Write out each entry again. Keep every word exactly as it is.
═══ Dataset records
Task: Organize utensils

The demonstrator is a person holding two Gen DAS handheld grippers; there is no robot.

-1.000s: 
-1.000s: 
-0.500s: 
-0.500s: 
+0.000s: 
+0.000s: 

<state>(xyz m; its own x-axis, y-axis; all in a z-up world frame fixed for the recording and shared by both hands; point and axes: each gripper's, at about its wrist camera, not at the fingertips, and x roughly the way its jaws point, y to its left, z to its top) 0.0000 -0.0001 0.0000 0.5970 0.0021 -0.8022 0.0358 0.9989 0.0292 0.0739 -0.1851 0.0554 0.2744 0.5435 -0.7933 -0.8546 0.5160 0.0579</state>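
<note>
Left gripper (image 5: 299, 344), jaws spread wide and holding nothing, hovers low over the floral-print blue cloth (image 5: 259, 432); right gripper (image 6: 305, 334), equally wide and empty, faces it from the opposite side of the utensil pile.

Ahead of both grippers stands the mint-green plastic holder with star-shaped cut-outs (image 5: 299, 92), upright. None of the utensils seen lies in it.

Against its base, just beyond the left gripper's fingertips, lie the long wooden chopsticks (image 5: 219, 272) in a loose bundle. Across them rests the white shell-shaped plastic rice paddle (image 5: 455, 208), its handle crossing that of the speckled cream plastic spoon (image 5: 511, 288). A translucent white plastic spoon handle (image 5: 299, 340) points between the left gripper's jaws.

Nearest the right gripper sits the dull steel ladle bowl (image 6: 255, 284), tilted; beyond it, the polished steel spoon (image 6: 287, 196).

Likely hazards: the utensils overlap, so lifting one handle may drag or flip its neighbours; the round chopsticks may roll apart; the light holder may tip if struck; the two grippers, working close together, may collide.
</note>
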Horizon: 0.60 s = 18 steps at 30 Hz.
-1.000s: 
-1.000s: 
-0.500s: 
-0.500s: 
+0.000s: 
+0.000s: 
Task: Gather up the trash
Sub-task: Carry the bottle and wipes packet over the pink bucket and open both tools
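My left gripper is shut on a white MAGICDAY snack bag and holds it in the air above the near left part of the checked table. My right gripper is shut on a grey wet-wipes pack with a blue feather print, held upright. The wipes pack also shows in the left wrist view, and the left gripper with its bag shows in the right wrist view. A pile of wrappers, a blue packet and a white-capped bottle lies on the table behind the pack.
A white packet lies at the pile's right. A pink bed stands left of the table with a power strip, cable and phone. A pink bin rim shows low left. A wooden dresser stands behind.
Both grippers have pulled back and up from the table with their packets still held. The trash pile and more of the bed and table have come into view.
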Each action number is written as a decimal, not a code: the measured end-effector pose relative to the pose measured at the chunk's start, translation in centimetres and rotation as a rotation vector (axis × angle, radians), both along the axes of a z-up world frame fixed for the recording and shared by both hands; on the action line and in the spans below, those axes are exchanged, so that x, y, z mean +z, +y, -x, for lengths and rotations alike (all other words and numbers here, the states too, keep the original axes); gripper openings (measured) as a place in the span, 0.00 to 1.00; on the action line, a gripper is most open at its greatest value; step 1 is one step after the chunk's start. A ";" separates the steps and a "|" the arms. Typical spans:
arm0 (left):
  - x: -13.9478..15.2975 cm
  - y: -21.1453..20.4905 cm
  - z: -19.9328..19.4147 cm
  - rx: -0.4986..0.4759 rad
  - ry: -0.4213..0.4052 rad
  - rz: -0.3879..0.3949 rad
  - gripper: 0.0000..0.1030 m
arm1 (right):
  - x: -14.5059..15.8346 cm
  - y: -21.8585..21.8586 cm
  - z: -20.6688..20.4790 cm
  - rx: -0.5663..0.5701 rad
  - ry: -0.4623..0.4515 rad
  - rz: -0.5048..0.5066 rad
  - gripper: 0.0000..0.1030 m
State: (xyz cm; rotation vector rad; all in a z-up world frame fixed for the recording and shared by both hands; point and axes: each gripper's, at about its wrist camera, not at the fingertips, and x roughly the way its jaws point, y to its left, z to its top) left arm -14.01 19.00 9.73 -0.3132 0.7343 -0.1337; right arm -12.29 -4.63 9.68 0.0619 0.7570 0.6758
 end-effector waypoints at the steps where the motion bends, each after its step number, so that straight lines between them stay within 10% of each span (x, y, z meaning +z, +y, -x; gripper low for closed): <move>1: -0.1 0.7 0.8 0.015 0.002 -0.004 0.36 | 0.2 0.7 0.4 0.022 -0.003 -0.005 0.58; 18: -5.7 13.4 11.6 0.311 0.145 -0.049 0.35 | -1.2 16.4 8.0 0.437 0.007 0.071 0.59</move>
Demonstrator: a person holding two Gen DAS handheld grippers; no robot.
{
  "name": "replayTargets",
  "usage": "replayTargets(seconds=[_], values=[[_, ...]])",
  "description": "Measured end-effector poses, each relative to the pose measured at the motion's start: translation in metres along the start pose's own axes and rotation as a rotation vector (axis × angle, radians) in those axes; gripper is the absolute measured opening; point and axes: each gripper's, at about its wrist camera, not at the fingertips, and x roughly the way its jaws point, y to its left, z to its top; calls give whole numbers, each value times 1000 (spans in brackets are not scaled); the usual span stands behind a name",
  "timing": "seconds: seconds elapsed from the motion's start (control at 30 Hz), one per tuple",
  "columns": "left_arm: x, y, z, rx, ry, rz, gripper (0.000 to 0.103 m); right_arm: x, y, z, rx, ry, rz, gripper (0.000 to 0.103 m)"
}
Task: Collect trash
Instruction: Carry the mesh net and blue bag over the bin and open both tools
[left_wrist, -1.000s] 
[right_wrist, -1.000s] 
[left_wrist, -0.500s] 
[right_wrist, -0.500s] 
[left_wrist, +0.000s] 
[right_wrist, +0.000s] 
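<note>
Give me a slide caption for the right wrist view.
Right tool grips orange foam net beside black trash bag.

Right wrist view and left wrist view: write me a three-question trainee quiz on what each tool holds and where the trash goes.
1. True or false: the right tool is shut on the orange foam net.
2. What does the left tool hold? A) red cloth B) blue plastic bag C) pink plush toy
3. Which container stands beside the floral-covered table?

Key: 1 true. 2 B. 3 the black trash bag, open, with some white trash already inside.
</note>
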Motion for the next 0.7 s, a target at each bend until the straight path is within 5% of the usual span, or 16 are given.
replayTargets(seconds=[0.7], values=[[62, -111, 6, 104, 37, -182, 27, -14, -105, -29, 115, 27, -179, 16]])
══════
**The answer**
Task: Organize utensils

The demonstrator is a person holding two Gen DAS handheld grippers; there is no robot.

-1.000s: 
-1.000s: 
-0.500s: 
-0.500s: 
+0.000s: 
+0.000s: 

<state>(xyz m; its own x-axis, y-axis; all in a z-up world frame fixed for the recording and shared by both hands; point and axes: each gripper's, at about its wrist camera, not at the fingertips, and x roughly the way its jaws point, y to its left, z to its top) 0.0000 -0.0001 0.0000 0.5970 0.0021 -0.8022 0.0358 0.9989 0.0292 0.0739 -0.1851 0.0554 0.2744 0.5435 -0.7933 -0.8546 0.5160 0.0579</state>
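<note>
Left gripper (image 5: 299, 344), jaws spread wide and holding nothing, hovers low over the floral-print blue cloth (image 5: 259, 432); right gripper (image 6: 305, 334), equally wide and empty, faces it from the opposite side of the utensil pile.

Ahead of both grippers stands the mint-green plastic holder with star-shaped cut-outs (image 5: 299, 92), upright. None of the utensils seen lies in it.

Against its base, just beyond the left gripper's fingertips, lie the long wooden chopsticks (image 5: 219, 272) in a loose bundle. Across them rests the white shell-shaped plastic rice paddle (image 5: 455, 208), its handle crossing that of the speckled cream plastic spoon (image 5: 511, 288). A translucent white plastic spoon handle (image 5: 299, 340) points between the left gripper's jaws.

Nearest the right gripper sits the dull steel ladle bowl (image 6: 255, 284), tilted; beyond it, the polished steel spoon (image 6: 287, 196).

Likely hazards: the utensils overlap, so lifting one handle may drag or flip its neighbours; the round chopsticks may roll apart; the light holder may tip if struck; the two grippers, working close together, may collide.
</note>
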Horizon: 0.60 s = 18 steps at 30 Hz.
-1.000s: 
-1.000s: 
-0.500s: 
-0.500s: 
+0.000s: 
+0.000s: 
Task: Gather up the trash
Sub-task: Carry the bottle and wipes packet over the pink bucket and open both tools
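My left gripper is shut on a white MAGICDAY snack bag and holds it in the air above the near left part of the checked table. My right gripper is shut on a grey wet-wipes pack with a blue feather print, held upright. The wipes pack also shows in the left wrist view, and the left gripper with its bag shows in the right wrist view. A pile of wrappers, a blue packet and a white-capped bottle lies on the table behind the pack.
A white packet lies at the pile's right. A pink bed stands left of the table with a power strip, cable and phone. A pink bin rim shows low left. A wooden dresser stands behind.
Both grippers have pulled back and up from the table with their packets still held. The trash pile and more of the bed and table have come into view.
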Each action number is written as a decimal, not a code: the measured end-effector pose relative to the pose measured at the chunk's start, translation in centimetres and rotation as a rotation vector (axis × angle, radians), both along the axes of a z-up world frame fixed for the recording and shared by both hands; on the action line and in the spans below, those axes are exchanged, so that x, y, z mean +z, +y, -x, for lengths and rotations alike (all other words and numbers here, the states too, keep the original axes); gripper openings (measured) as a place in the span, 0.00 to 1.00; on the action line, a gripper is most open at its greatest value; step 1 is one step after the chunk's start. A ";" separates the steps and a "|" the arms. Typical spans:
arm0 (left):
  - x: -13.9478..15.2975 cm
  - y: -21.1453..20.4905 cm
  - z: -19.9328..19.4147 cm
  - rx: -0.4986..0.4759 rad
  - ry: -0.4213..0.4052 rad
  - rz: -0.3879..0.3949 rad
  - gripper: 0.0000..0.1030 m
arm1 (right):
  - x: -14.5059..15.8346 cm
  - y: -21.8585..21.8586 cm
  - z: -20.6688..20.4790 cm
  - rx: -0.5663..0.5701 rad
  - ry: -0.4623..0.4515 rad
  - rz: -0.5048..0.5066 rad
  - gripper: 0.0000..0.1030 m
State: (xyz cm; rotation vector rad; all in a z-up world frame fixed for the recording and shared by both hands; point and axes: each gripper's, at about its wrist camera, not at the fingertips, and x roughly the way its jaws point, y to its left, z to its top) left arm -14.01 19.00 9.73 -0.3132 0.7343 -0.1337; right arm -12.29 -4.63 9.68 0.0619 0.7570 0.6758
 end-effector waypoints at the steps where the motion bends, each after its step number, so that straight lines between them stay within 10% of each span (x, y, z meaning +z, +y, -x; gripper low for closed): <move>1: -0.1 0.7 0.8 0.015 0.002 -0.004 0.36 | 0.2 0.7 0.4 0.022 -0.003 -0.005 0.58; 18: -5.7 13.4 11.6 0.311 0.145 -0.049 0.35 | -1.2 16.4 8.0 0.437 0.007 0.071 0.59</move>
Demonstrator: a person holding two Gen DAS handheld grippers; no robot.
{
  "name": "replayTargets",
  "usage": "replayTargets(seconds=[_], values=[[_, ...]])",
  "description": "Measured end-effector poses, each relative to the pose measured at the motion's start: translation in metres along the start pose's own axes and rotation as a rotation vector (axis × angle, radians) in those axes; gripper is the absolute measured opening; point and axes: each gripper's, at about its wrist camera, not at the fingertips, and x roughly the way its jaws point, y to its left, z to its top; calls give whole numbers, each value times 1000 (spans in brackets are not scaled); the usual span stands behind a name",
  "timing": "seconds: seconds elapsed from the motion's start (control at 30 Hz), one per tuple",
  "columns": "left_arm: x, y, z, rx, ry, rz, gripper (0.000 to 0.103 m); right_arm: x, y, z, rx, ry, rz, gripper (0.000 to 0.103 m)"
}
Task: Collect trash
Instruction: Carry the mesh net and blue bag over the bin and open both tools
[left_wrist, -1.000s] 
[right_wrist, -1.000s] 
[left_wrist, -0.500s] 
[right_wrist, -0.500s] 
[left_wrist, +0.000s] 
[right_wrist, +0.000s] 
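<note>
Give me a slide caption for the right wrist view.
Right tool grips orange foam net beside black trash bag.

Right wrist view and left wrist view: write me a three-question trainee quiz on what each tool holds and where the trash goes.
1. True or false: the right tool is shut on the orange foam net.
2. What does the left tool hold? A) red cloth B) blue plastic bag C) pink plush toy
3. Which container stands beside the floral-covered table?

Key: 1 true. 2 B. 3 the black trash bag, open, with some white trash already inside.
</note>
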Motion for the next 0.7 s, a target at each bend until the straight path is within 5% of the usual span, or 16 are given.
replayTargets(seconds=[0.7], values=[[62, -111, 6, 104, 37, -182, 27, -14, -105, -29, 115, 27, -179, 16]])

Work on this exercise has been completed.